But what happens when momentum finally runs out of steam?
The market we are in today is completely dominated by animal spirits. Fundamentals are dead, no one cares about value investing anymore, it’s all about past performance driving newer more clueless investors into what has been winning versus what is undervalued. For those that have not come across the Ark Invest fund as yet, this is the pinnacle of a future focused fund that invests in ‘innovation’, or ‘disruption’ and the poster child of an irrational market. The fund invests in technology focused companies including Tesla, but also has very large positions in smaller or medium cap companies. Valuation is not part of their investment thesis, it’s more about finding ‘the next big thing’.
Due to having great performance during this latest bubble in equities, the fund has seen an absolutely huge number of inflows from retail investors worldwide in the past year and has swollen to $55 billion in funds under management, up form only $3 billion this time last year. In Korea they refer to the founder and CEO as ‘money tree’ due to the funds seemingly endless winning performance. Regardless of the company’s investment strategy, if you invest in small to mid-cap companies and you see over $50 Billion of inflows in under a year, then you are going to have cracking performance by default. However, if the type of investors that piled into the fund in 2020 are not long-term focused and are chasing quick gains, then you could expect equally as bad future performance should we see a mass exodus when the momentum ends.
A scary thought is that during the $GME (Gamestop) craze we talked about a few weeks ago, ARK’s key ETF saw no inflows for 4 days straight. Does that tell you what sort of investors have been piling into ARK ETF’s?
Just this week we saw investors withdrawing a record $465 Million out of Ark Invests main ETF on Monday. The first major withdrawal of funds and a strong signal that the momentum may finally be coming to an end.
Ark is faced with a liquidity issue should a lot of investors pull the pin at once, as they have money parked in a lot of small to mid-cap companies that would typically have lower trading volumes and not offer a nice clean exit. Due the funds large concentration in small cap companies the effects of inflows and outflows are incredibly important in determining performance. You have fantastic performance when the money is flowing in, but it’s a recipe for disaster when the funds start heading the other way. Short sellers have already started to take note with short interest on Ark ETF’s rising dramatically in recent weeks, so we could expect some major volatility in the stocks that Ark have a key holding in, especially if the broader market corrects.
A lot of the Ark Invest companies have rolled over from their parabolic highs just this week.

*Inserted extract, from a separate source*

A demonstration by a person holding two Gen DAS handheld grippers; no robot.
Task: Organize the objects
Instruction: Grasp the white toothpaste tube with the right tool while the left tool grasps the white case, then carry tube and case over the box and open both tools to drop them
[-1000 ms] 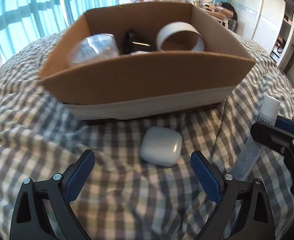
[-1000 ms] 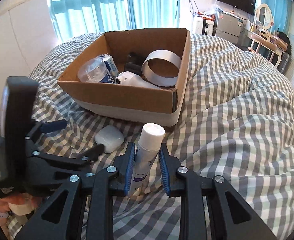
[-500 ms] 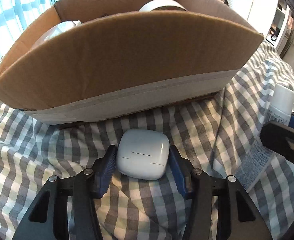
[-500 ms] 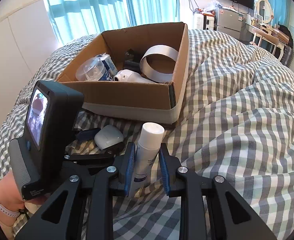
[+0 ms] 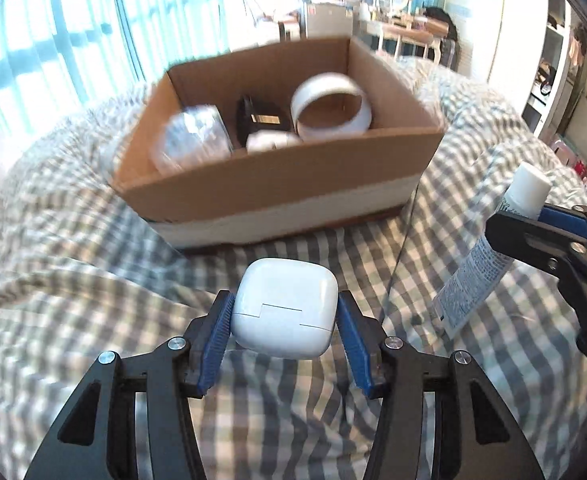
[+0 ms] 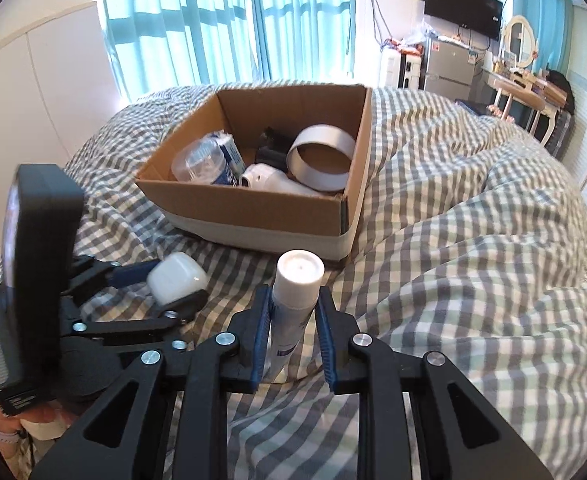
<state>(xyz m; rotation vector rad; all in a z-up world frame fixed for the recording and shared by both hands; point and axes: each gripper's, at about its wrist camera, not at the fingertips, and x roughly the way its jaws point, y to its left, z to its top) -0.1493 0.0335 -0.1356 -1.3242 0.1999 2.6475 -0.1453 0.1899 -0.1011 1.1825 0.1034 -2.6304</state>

Having no better ideas, Cathy Wood decided to buy more Tesla shares. Buying more shares in a company that just took a $1.5 Billion dollar punt on Bitcoin, right near the recent peak, and who is currently trading over 1,000 x earnings seemed like the best possible choice in the entire market for the genius Ark analysts. This popular theme of investing with no regard to valuations and earnings is similar to what we saw in the dotcom bubble of 1999 and we all know how that ended. Fundamentals don’t matter in the peak of a bubble, but when the tide eventually runs back out, all of a sudden, they do.
With the Nasdaq index rolling over from its parabolic highs, we have at the same time cryptocurrencies experiencing heightened volatility this week. The parabolic rise of 2020/2021 completely dwarfs that of the 2018 bull market In Bitcoin. It is a bit too early to call the top in the crypto market, but it makes sense to zoom out and look at a monthly chart from time to time to see how frothy the market is. The wick on the Bitcoin monthly candle should definitely signal some major caution for the crypto market and is very similar to the top in 2018.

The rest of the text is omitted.